What’s new in Core ML 3

Though it didn’t get a ton of stage time during the keynote at this year’s WWDC, there’s a lot to be excited about in the latest iteration of Apple’s machine learning framework, Core ML 3.

In this post, I’ll highlight the biggest changes to the software and discuss their implications for developers and machine learning engineers.

On-device training is here

The biggest addition to Core ML is the introduction of on-device training. Prior to this release, Core ML supported inference only.

Training was done server-side with a framework like TensorFlow or PyTorch, and models were converted to Core ML in order to make predictions in an app.
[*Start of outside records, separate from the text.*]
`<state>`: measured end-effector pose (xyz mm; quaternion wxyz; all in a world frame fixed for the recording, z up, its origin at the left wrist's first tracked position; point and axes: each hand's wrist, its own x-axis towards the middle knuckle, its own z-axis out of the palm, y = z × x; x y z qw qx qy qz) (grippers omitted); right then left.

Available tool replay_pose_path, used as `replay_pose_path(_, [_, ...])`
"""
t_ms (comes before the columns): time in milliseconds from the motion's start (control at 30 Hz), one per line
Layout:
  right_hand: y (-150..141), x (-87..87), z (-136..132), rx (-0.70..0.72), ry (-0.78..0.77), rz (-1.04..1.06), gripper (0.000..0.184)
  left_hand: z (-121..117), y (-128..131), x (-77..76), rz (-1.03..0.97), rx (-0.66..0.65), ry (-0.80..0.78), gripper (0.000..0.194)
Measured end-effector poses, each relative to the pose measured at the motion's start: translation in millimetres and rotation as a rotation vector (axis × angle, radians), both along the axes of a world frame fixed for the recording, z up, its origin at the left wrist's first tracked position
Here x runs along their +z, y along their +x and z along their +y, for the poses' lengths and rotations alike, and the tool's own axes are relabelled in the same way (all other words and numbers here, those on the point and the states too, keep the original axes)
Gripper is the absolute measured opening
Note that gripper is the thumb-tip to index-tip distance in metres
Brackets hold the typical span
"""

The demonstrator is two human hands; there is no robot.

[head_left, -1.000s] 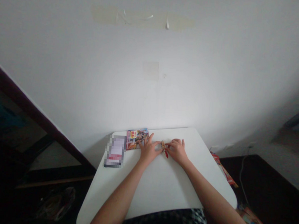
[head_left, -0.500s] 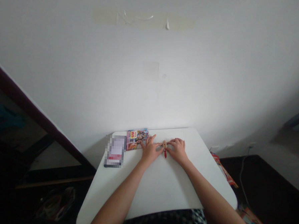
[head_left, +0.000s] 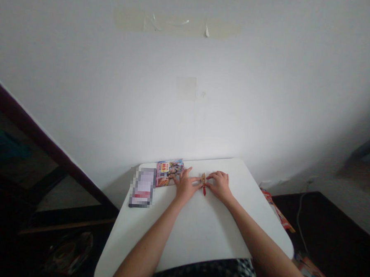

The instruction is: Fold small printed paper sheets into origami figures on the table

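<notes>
Tan-and-red pointed piece (head_left: pixel 204 189): seemed light, stiff, pinchable midway
Left hand (head_left: pixel 186 189): narrowly pinched it
Right hand (head_left: pixel 221 187): was half-curled, hold unclear

Large red digits are standing out on a yellow price-style label (head_left: pixel 165 167).
The label is sitting on a colourful printed packet (head_left: pixel 175 167); its digits are looking like eights and nines or sixes, their exact reading staying unclear, with smaller characters blurring beside them. The phone (head_left: pixel 142 188) is showing only pixelated blocks.
</notes>
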<state>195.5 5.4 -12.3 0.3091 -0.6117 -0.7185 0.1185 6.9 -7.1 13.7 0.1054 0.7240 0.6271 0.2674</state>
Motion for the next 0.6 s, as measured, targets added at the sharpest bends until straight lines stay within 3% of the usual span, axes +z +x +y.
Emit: replay_pose_path(600, [1.3,-2.8,0.4,0.027,0.061,0.025,0.010,4.1,-0.2,-7.7,-0.114,-0.014,0.054,0.016])
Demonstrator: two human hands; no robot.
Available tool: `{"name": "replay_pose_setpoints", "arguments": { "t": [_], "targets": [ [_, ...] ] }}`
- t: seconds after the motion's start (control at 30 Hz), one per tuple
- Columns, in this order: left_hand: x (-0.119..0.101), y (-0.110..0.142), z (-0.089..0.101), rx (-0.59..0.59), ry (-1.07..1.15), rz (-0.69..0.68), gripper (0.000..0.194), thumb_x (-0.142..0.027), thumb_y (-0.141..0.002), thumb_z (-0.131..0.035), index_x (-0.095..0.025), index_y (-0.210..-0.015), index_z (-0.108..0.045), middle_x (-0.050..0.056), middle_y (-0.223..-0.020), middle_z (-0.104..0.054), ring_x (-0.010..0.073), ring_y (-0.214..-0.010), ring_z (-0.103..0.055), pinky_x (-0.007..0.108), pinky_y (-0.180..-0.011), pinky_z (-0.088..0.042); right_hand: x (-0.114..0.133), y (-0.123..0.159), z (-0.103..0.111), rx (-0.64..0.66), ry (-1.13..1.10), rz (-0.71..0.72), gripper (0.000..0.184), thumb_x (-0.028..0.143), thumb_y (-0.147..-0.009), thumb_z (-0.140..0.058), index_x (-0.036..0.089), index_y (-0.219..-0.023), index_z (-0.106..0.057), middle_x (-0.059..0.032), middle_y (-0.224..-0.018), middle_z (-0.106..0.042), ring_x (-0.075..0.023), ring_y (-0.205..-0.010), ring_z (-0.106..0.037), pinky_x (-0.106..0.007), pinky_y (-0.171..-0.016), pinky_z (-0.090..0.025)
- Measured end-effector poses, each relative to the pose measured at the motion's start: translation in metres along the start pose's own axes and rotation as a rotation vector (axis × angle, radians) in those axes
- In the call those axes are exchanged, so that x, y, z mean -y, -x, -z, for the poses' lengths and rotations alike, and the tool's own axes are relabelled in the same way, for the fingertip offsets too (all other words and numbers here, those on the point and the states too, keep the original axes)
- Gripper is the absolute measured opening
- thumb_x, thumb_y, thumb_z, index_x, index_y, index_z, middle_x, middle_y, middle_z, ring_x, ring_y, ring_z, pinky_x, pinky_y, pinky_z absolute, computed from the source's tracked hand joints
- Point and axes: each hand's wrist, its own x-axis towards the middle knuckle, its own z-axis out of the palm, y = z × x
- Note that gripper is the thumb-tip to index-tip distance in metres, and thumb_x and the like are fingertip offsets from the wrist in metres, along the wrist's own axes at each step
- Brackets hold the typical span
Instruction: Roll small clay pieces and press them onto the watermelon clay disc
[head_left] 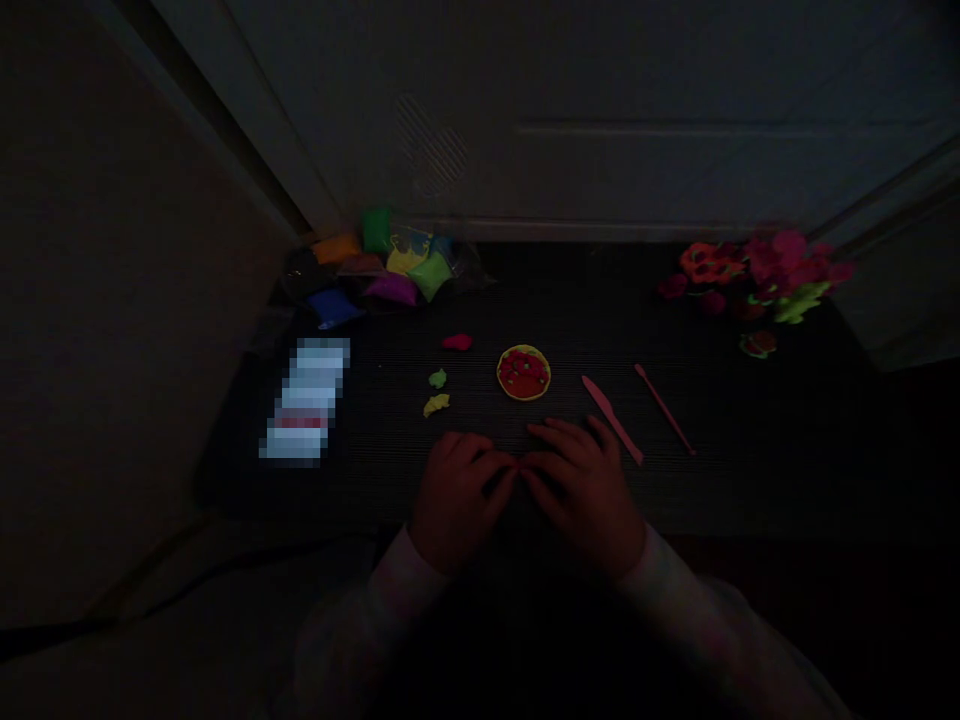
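Note:
My left hand [459, 492] and my right hand [581, 495] meet at the fingertips above the dark table's near side. Each pinches thumb against index finger; a tiny reddish bit may sit between them, too dark and small to name. The other right fingers stretch out loosely. Just beyond the hands lies a round clay pizza [523, 374] with a yellow rim and red and green topping. Left of it are a red clay lump [457, 342], a green clay bit [437, 379] and a yellow clay bit [436, 404]. A pink plastic knife [612, 419] lies beside my right hand.
A thin pink modelling tool [664, 408] is right of the knife. Bagged coloured clay [394, 290] is piled back left, near a lit, blurred phone screen [306, 400]. Bright clay shapes [780, 270] cluster back right, with a small clay piece [758, 345] in front. A pale panel [637, 180] stands behind.

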Motion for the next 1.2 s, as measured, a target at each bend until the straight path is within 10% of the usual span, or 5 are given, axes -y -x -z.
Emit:
{"name": "replay_pose_setpoints", "arguments": {
  "t": [1.2],
  "targets": [
    [0.0071, 0.0007, 0.0036, -0.061, 0.053, -0.029, 0.007, -0.019, -0.073, -0.056, -0.018, -0.077, -0.062, 0.001, -0.072, -0.056, 0.0143, -0.072, -0.048, 0.029, -0.067, -0.041, -0.0003, 0.0013, 0.0005, -0.034, -0.021, -0.021, 0.007, 0.023, -0.075, -0.053, 0.023, -0.078, -0.06, -0.0023, -0.105, -0.059, -0.0209, -0.104, -0.047, -0.047, -0.094, -0.021]
  ]
}}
Core ML 3 changes that, becoming the first widely available machine learning framework to support both inference and training directly on-device.

Training is accomplished with a combination of mlmodel attributes and API calls. An isUpdatable flag can be added to models and individual layers to denote where parameter updates can be made.
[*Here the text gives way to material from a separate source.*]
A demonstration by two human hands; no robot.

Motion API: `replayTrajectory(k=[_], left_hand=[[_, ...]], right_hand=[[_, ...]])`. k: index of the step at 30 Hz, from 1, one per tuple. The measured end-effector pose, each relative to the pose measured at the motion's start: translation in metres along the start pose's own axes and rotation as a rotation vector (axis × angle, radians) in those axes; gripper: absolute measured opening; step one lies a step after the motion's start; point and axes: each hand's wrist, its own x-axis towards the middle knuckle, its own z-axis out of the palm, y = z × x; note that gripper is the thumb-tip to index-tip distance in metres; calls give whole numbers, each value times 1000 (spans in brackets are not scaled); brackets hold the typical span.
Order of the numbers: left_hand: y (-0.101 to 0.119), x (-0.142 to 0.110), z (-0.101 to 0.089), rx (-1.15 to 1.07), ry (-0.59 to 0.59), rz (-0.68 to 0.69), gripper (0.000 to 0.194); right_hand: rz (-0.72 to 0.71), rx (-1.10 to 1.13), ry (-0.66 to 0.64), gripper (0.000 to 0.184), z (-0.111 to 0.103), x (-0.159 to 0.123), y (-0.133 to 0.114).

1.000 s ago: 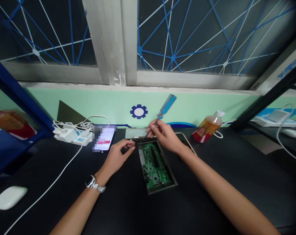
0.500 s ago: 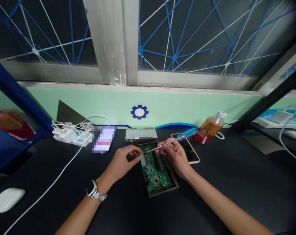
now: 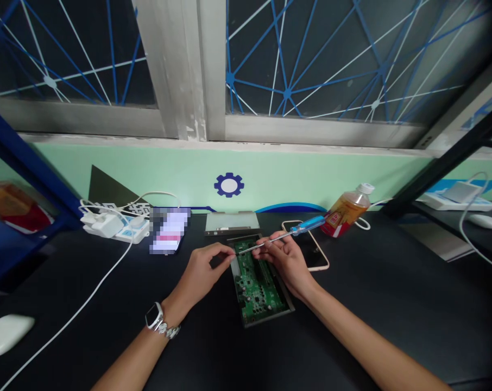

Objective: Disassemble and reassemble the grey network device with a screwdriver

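My right hand [image 3: 290,266] grips a screwdriver [image 3: 309,224] by its metal shaft, with the blue handle pointing up and to the right. Thumb and fingertips of my left hand [image 3: 201,269] are pinched together right at the screwdriver's tip; whatever is between them is too small to make out. Both hands hover over the far part of a green circuit board [image 3: 256,290], which lies in a shallow dark metal case on the black table. A smartwatch and a metal bracelet are on my left wrist.
Behind the board lies a metal cover plate [image 3: 232,222]. A phone [image 3: 317,252] rests beyond my right hand, near a tilted drink bottle [image 3: 346,212]. On the left are a lit phone [image 3: 170,231], a power strip [image 3: 134,231] with cables, and a white mouse [image 3: 10,334].
The screwdriver's tip has moved left, off the board, to my left fingertips. My left thumb and fingers have closed together there. The view has shifted slightly.
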Motion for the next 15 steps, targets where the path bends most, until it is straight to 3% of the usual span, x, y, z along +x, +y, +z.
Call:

Definitions for training inputs, outputs, and loss functions, as well as hyperparameters like learning rate, can be set on the mlmodel’s proto file.
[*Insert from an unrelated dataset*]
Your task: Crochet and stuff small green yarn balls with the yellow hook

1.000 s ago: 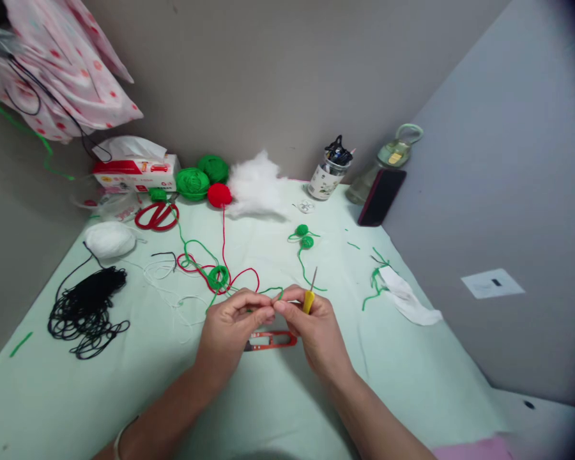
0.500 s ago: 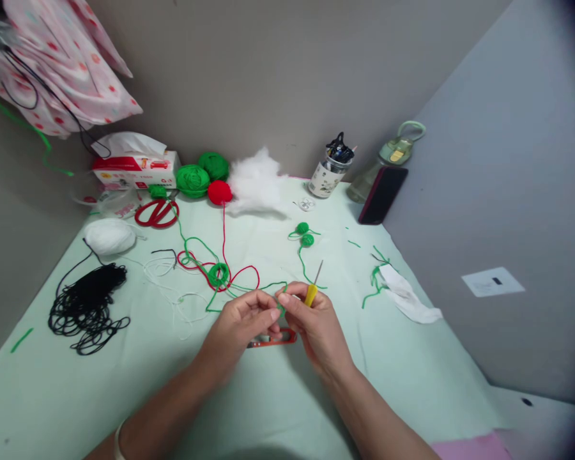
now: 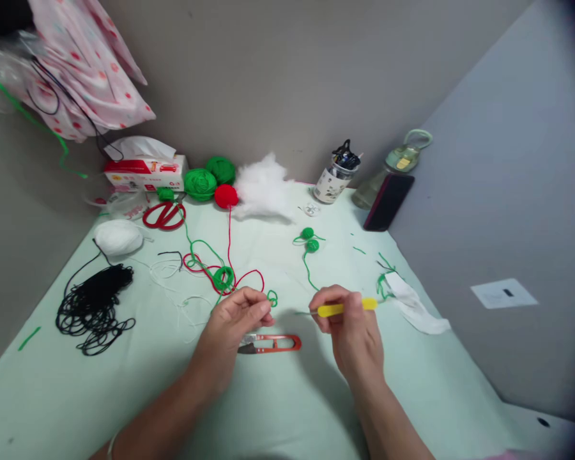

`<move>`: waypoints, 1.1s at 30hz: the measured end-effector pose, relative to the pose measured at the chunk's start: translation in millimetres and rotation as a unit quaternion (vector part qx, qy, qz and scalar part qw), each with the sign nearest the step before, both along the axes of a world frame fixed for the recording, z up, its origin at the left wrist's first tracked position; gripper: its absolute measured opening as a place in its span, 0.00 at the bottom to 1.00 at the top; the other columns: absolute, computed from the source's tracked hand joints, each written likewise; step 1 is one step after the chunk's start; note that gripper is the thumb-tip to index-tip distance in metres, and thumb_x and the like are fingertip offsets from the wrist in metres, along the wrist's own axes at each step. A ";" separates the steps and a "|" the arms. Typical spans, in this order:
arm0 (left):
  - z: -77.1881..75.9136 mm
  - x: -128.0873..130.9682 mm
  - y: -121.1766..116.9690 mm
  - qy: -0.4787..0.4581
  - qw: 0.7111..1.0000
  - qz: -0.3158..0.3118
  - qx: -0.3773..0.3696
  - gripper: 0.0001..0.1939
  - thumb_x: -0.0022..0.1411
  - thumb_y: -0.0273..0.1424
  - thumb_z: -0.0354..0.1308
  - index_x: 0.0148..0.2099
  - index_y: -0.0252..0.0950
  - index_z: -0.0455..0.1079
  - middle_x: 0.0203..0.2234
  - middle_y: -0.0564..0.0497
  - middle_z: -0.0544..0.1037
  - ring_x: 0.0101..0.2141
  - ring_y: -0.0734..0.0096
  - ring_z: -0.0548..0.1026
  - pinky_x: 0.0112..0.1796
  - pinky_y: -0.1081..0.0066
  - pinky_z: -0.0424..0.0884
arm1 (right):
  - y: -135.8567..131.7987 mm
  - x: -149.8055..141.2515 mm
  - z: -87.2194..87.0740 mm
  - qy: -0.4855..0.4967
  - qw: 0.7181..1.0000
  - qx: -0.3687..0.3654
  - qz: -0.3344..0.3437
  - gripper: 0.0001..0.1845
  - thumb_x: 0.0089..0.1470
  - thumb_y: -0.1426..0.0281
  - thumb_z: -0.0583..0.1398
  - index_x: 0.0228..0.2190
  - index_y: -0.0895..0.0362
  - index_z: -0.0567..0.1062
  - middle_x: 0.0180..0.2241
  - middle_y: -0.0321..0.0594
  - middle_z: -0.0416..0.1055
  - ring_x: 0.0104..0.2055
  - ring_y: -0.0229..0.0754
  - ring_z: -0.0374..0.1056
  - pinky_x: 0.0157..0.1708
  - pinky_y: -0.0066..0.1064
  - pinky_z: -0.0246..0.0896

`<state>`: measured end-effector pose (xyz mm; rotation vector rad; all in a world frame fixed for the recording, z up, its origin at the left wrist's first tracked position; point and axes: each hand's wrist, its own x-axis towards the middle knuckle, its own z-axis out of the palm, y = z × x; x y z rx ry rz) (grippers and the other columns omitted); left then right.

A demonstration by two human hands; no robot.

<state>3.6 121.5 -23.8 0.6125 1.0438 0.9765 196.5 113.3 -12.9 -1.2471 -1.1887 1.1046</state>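
Note:
My left hand [image 3: 246,319] pinches green yarn, and a small loop of green yarn [image 3: 273,298] stands out past its fingertips. In my right hand [image 3: 347,326] lies a crochet hook with a yellow handle [image 3: 347,308], its thin metal shaft pointing left toward the loop but apart from it. Orange thread snips [image 3: 287,344] rest on the table just under my left hand. Behind that hand, a coil of green yarn [image 3: 223,278] lies over loose red yarn [image 3: 256,273]. Two small green crocheted balls [image 3: 312,245] with yarn tails sit beyond my right hand.
At the back are green yarn balls [image 3: 200,184], a red ball [image 3: 226,196], white stuffing [image 3: 266,188], a pen jar [image 3: 334,182] and a phone [image 3: 389,202]. Red-handled scissors [image 3: 164,216], white yarn [image 3: 119,237] and a black cord bundle [image 3: 96,306] are on the left; white cloth [image 3: 416,305] is right.
My hands have moved apart. The right hand has shifted right and turned the hook from upright to pointing left. A small green loop now shows at the left fingertips, and the snips are more visible.

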 end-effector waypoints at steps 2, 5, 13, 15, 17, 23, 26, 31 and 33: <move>-0.4 0.4 0.3 -0.001 1.000 0.021 0.003 0.13 0.55 0.39 0.73 0.33 0.37 0.75 0.29 0.56 0.77 0.34 0.72 0.78 0.44 0.71 0.72 | -4.1 -4.8 1.5 0.007 0.998 0.057 0.023 0.23 0.68 0.52 0.55 0.34 0.53 0.81 0.24 0.35 0.72 0.26 0.37 0.65 0.26 0.29 0.57; 0.2 1.5 -0.5 -0.017 0.999 0.028 -0.006 0.13 0.54 0.39 0.74 0.34 0.37 0.76 0.32 0.55 0.79 0.37 0.70 0.79 0.46 0.69 0.73 | -8.8 -13.4 6.9 -0.051 0.990 0.121 0.048 0.08 0.66 0.64 0.61 0.37 0.51 0.80 0.30 0.35 0.75 0.31 0.37 0.70 0.29 0.27 0.62; 2.8 2.2 -2.8 -0.040 0.999 0.006 -0.004 0.13 0.57 0.38 0.72 0.35 0.36 0.76 0.33 0.52 0.81 0.37 0.70 0.79 0.45 0.70 0.72 | -14.2 -21.5 6.5 -0.304 0.888 0.340 0.063 0.14 0.61 0.82 0.59 0.46 0.56 0.76 0.34 0.43 0.78 0.35 0.41 0.71 0.33 0.32 0.70; 4.4 2.0 -3.3 -0.044 0.999 -0.010 -0.003 0.11 0.59 0.38 0.71 0.35 0.36 0.75 0.34 0.51 0.81 0.37 0.69 0.78 0.43 0.71 0.72 | -14.8 -21.1 -0.5 -0.350 0.857 0.373 0.055 0.17 0.61 0.81 0.60 0.50 0.55 0.76 0.37 0.45 0.79 0.35 0.43 0.72 0.33 0.34 0.71; 6.5 1.8 -3.9 -0.055 0.998 -0.025 -0.004 0.11 0.60 0.37 0.70 0.34 0.36 0.74 0.33 0.52 0.80 0.37 0.69 0.77 0.42 0.71 0.71 | -16.0 -20.5 -6.6 -0.374 0.844 0.380 0.059 0.22 0.62 0.80 0.60 0.56 0.52 0.75 0.39 0.46 0.80 0.38 0.46 0.74 0.35 0.36 0.73; 8.9 1.1 -4.8 -0.070 0.996 -0.054 0.004 0.11 0.59 0.36 0.70 0.32 0.36 0.73 0.36 0.52 0.78 0.34 0.73 0.74 0.40 0.73 0.70 | -17.9 -22.0 -3.1 -0.275 0.909 0.306 0.072 0.23 0.63 0.80 0.60 0.56 0.50 0.76 0.41 0.44 0.80 0.40 0.44 0.75 0.37 0.35 0.73; 8.9 -0.2 -3.5 -0.049 0.997 -0.053 0.004 0.11 0.58 0.37 0.71 0.32 0.36 0.74 0.34 0.53 0.77 0.36 0.71 0.76 0.41 0.73 0.70 | -16.2 -22.1 4.2 -0.217 0.946 0.234 0.058 0.15 0.64 0.78 0.60 0.47 0.50 0.80 0.37 0.41 0.79 0.37 0.42 0.74 0.35 0.33 0.70; 9.9 -2.2 -2.2 -0.045 0.997 -0.062 0.003 0.11 0.58 0.36 0.71 0.32 0.36 0.76 0.40 0.51 0.79 0.37 0.69 0.79 0.45 0.69 0.74 | -9.6 -19.6 5.5 -0.061 0.991 0.113 0.023 0.11 0.66 0.68 0.60 0.32 0.53 0.81 0.30 0.40 0.76 0.33 0.41 0.71 0.34 0.33 0.67; 11.2 -1.6 -2.5 -0.061 0.995 -0.077 0.000 0.10 0.59 0.36 0.70 0.33 0.36 0.76 0.38 0.51 0.80 0.37 0.67 0.80 0.46 0.67 0.75 | -5.9 -19.0 4.8 0.040 0.998 0.032 0.021 0.14 0.65 0.63 0.62 0.28 0.54 0.81 0.29 0.39 0.75 0.31 0.39 0.70 0.33 0.31 0.67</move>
Developers can use the MLUpdateTask to perform training itself. Apple provides MLUpdateProgressHandlers that act like Keras callbacks, allowing arbitrary code to be run at various times during training, such as when an epoch ends. Because some updates may take longer than a few seconds, Core ML tasks can now be run in the background for a short period of time.

Apple telegraphed their intended use case for on-device training by talking almost exclusively about “model personalization”. Rather than using a one-size-fits-all model for everyone, developers are encouraged to tailor models and experiences to individual users.

In a demo during the Core ML breakout session, an Apple engineer created a shortcut feature for teachers using a paper grading app. A teacher marking an assignment with an Apple pencil could define custom sketches that would be recognized by a model and transformed into emoji stickers.

New shortcuts were made by drawing a few example sketches, which were used to train a small k-nearest neighbors model to predict the desired emoji to output.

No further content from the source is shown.